Stephen O’Neill

Primary Teacher

Gartcosh Primary School

  • Time of Day

Does the time of day have an impact on the learning and achievement of pupils?


The North Lanarkshire core-programme and the probationary year have informed and enabled me to create and investigate my own practitioner enquiry. The subject of this enquiry was selected after a discussion with several of my fellow probationers. The group noted that in all of the schools in which we were placed, timetables were central to the structure of our week. However, there was an uncertainty over the timetabling of specific subjects, with different teachers providing a variety of different answers.

Having now researched this subject, it appears that different educationalists also take a different stance on the impacts of time-of-day to achievement. Blake (1967) suggests that between 8am and 9pm there tends to be an increase in ability as a result of a student’s interest in the subject they are being taught, and that there is no direct link to the time of day.
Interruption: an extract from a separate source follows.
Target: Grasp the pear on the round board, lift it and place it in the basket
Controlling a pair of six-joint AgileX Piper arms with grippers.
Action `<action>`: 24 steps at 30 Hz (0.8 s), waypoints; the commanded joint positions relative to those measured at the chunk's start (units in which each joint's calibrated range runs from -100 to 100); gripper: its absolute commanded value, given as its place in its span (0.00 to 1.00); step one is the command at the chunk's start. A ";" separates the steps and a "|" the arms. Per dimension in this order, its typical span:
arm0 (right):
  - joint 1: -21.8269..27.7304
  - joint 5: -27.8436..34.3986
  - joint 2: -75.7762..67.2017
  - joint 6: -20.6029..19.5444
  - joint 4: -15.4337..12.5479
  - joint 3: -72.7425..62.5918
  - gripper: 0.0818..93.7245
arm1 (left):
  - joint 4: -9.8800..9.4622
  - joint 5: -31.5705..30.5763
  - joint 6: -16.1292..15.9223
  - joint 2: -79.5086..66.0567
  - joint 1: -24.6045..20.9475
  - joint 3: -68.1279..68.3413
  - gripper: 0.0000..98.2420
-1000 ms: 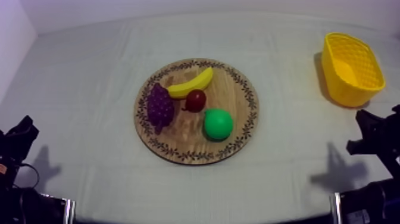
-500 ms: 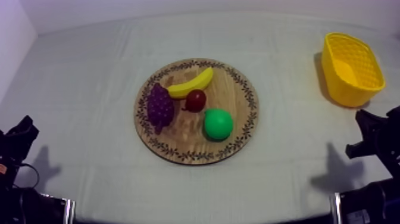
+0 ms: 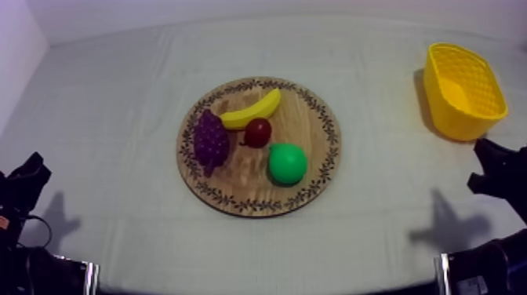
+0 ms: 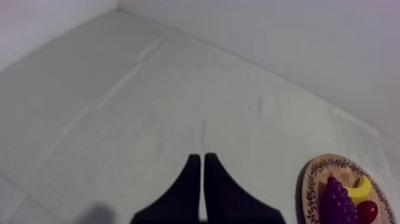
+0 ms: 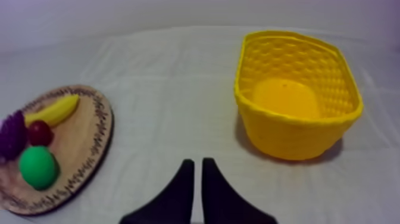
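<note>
A round green pear [image 3: 287, 163] lies on the wooden board [image 3: 243, 187] at mid-table, on the side nearer my right arm. The yellow basket [image 3: 463, 90] stands upright at the far right with nothing in it. My right gripper [image 3: 497, 168] sits low at the right edge, just in front of the basket and well away from the board. From its wrist, its fingers lie together as a narrow wedge [image 5: 195, 168] over bare cloth, between the pear [image 5: 38, 167] and the basket [image 5: 297, 140]. My left gripper [image 4: 200, 164] is shut too, resting at the lower left [image 3: 27, 179].
On the board with the pear are a banana [image 3: 252, 109], purple grapes [image 3: 210, 141] and a small red fruit [image 3: 257, 132]. Bare cloth lies between board and basket. A wall bounds the table at the far side and left.
My right gripper has drifted slightly toward the right edge of the top view. The fruit, the board, the basket and my left arm have stayed put.
</note>
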 commanded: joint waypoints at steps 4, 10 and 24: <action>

This contradicts the idea by Pope (2016) that teaching maths in the morning will increase the achievement level of students. It is also suggested by some that every individual will have their own preference, and will know what time of day they perform best (Davis, 1987). However, there is another factor that must be considered when discussing the relationship between time of day and achievement, and that is preferred teaching styles. Some subjects may be taught in a particular teaching style that best suits a particular individual; this could have an impact on their achievement (Dunn, 1983).


In order to complete a successful practitioner enquiry with accurate results, it was important to establish clear aims during the early stages of the enquiry. I believe that this was helpful as I had a clear focus when later planning the questions that I would use as part of a questionnaire. The first aim of this enquiry was to discover if morning, midday or afternoon had an impact on pupils’ achievements. The findings could then perhaps be used to make a distinction or comparison between the arguments presented by both Blake (1967) and Pope (2016).

The second aim of this enquiry was to determine if using different teaching styles at different times of day had an impact on the achievement of children, this would help to confirm or deny the argument made by Dunn (1983) that results could be influenced by the teaching styles used for particular subjects. Overall, these aims would indicate if the time of day does indeed have an impact on achievement, and if using different teaching styles alters this impact.